About this exercise:
Return nothing but the lines from the one with "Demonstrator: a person" through the one with "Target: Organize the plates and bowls" in the data below, word for word and without pictures.
___ Dataset
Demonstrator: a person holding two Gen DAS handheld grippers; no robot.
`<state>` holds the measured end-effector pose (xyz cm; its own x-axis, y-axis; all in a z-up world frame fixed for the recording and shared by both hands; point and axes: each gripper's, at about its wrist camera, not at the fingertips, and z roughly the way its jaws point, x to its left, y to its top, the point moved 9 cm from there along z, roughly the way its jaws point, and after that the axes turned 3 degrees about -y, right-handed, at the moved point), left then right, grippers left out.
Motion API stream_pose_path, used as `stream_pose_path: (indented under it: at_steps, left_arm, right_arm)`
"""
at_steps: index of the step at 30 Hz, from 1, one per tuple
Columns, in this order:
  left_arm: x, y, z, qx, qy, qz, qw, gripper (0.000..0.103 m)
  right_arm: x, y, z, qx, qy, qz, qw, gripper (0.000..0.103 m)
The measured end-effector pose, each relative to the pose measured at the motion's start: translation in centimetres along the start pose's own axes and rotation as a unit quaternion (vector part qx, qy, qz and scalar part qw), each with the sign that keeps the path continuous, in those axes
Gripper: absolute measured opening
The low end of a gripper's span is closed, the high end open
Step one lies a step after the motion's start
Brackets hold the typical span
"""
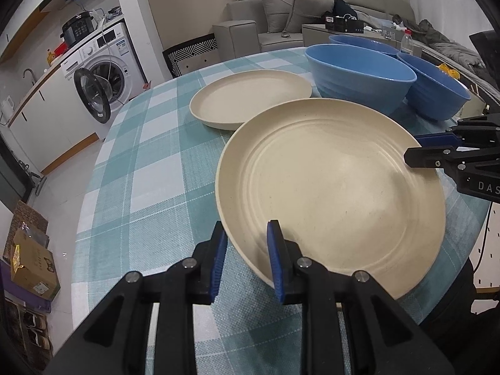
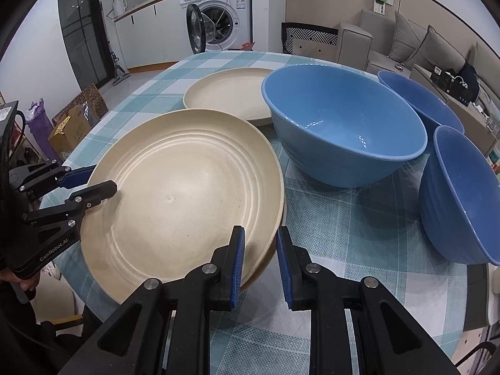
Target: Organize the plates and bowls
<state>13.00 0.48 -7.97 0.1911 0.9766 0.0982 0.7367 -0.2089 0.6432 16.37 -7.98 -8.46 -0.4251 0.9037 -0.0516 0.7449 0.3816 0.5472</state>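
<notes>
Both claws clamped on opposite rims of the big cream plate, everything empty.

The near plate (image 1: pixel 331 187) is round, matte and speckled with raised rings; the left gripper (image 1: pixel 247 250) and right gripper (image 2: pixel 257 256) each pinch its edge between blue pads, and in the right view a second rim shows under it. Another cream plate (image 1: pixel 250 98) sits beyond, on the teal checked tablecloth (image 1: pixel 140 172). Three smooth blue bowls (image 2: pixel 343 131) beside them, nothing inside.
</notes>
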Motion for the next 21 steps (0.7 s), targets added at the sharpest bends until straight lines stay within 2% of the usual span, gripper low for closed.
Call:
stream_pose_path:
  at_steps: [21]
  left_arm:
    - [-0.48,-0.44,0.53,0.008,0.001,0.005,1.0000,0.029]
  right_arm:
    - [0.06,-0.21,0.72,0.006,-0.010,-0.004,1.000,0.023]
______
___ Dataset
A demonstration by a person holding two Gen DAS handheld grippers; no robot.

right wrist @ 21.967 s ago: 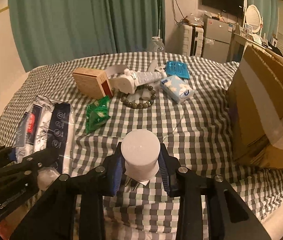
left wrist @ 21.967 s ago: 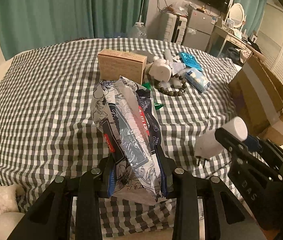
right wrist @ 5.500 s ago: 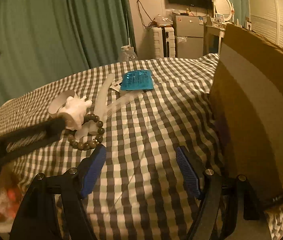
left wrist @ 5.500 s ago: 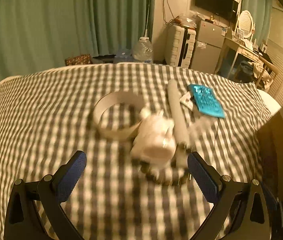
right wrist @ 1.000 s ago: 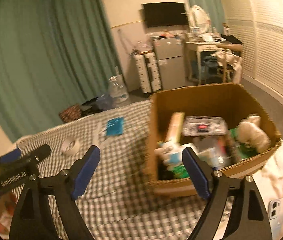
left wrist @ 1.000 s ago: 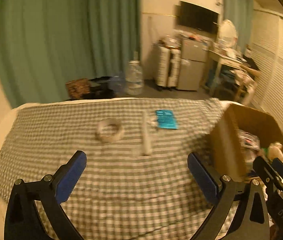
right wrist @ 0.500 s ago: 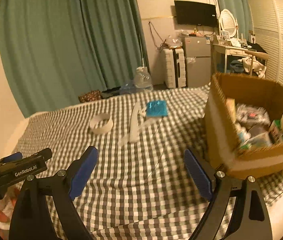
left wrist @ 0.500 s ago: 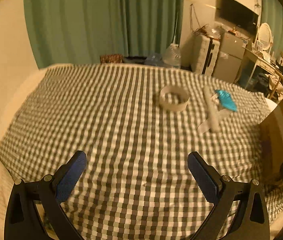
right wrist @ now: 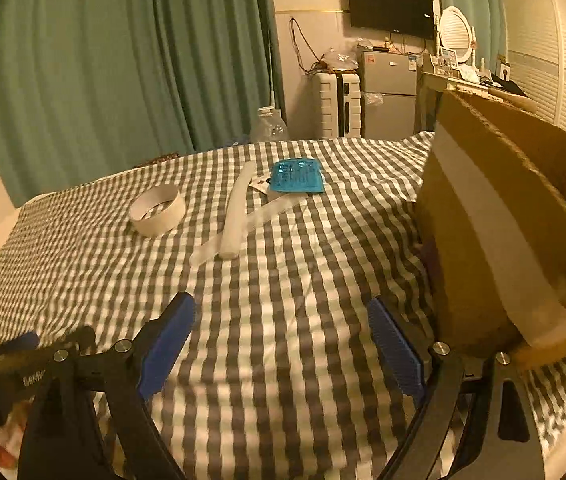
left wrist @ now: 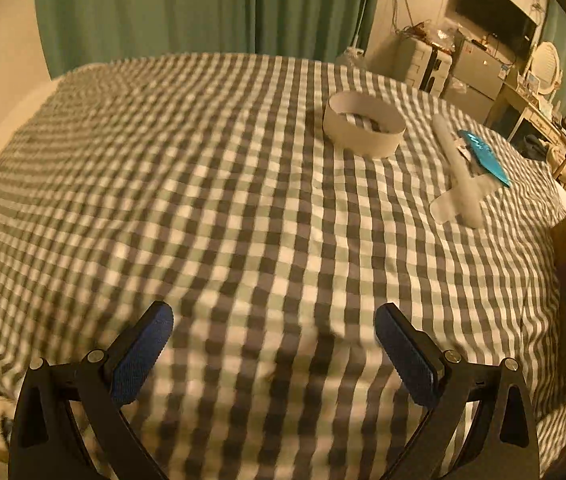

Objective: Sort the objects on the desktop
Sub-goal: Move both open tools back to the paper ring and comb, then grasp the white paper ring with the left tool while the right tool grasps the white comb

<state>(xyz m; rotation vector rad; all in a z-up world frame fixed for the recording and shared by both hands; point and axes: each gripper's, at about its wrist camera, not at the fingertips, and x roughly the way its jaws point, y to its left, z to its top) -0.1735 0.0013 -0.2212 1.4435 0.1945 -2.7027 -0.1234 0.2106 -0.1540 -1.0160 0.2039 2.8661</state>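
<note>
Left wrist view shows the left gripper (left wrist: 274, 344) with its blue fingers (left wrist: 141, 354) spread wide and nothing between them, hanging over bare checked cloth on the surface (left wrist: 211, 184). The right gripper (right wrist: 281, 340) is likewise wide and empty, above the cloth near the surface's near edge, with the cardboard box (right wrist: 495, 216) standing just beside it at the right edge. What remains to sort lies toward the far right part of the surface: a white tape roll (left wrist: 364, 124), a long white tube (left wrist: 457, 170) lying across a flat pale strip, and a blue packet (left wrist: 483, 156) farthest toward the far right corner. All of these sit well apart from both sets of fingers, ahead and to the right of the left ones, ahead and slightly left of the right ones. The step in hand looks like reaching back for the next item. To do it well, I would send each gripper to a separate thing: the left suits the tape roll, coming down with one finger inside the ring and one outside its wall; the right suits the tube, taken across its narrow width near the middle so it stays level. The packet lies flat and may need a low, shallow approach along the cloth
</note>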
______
Solution to the problem:
Demonstrator: a person holding two Gen DAS handheld grippers; no robot.
`<state>` holds the measured end-effector pose (xyz cm; its own x-axis, y-axis; all in a z-up world frame fixed for the recording and shared by both hands; point and axes: each gripper's, at about its wrist camera, not at the fingertips, and z roughly the way its jaws point, x to its left, y to its top, the point moved 9 cm from there along z, roughly the way its jaws point, and after that the axes turned 3 degrees about -y, right-handed, at the moved point), left then right, grippers left out.
Motion API stream_pose_path, used as `stream_pose_path: (indented under it: at_steps, left_arm, right_arm)`
"""
at_steps: index of the step at 30 Hz, from 1, one per tuple
Columns, in this order:
  left_arm: x, y, z, qx, qy, qz, qw, gripper (0.000..0.103 m)
  right_arm: x, y, z, qx, qy, qz, qw, gripper (0.000..0.103 m)
The measured end-effector pose, each relative to the pose measured at the motion's start: translation in centimetres along the start pose's own axes and rotation as a unit quaternion (vector part qx, qy, qz and scalar part qw), each with the sign that keeps the path continuous, in those axes
Gripper: absolute measured opening
The low end of a gripper's span is closed, the high end open
Step one lies a step after the motion's start
Brackets hold the typical span
"""
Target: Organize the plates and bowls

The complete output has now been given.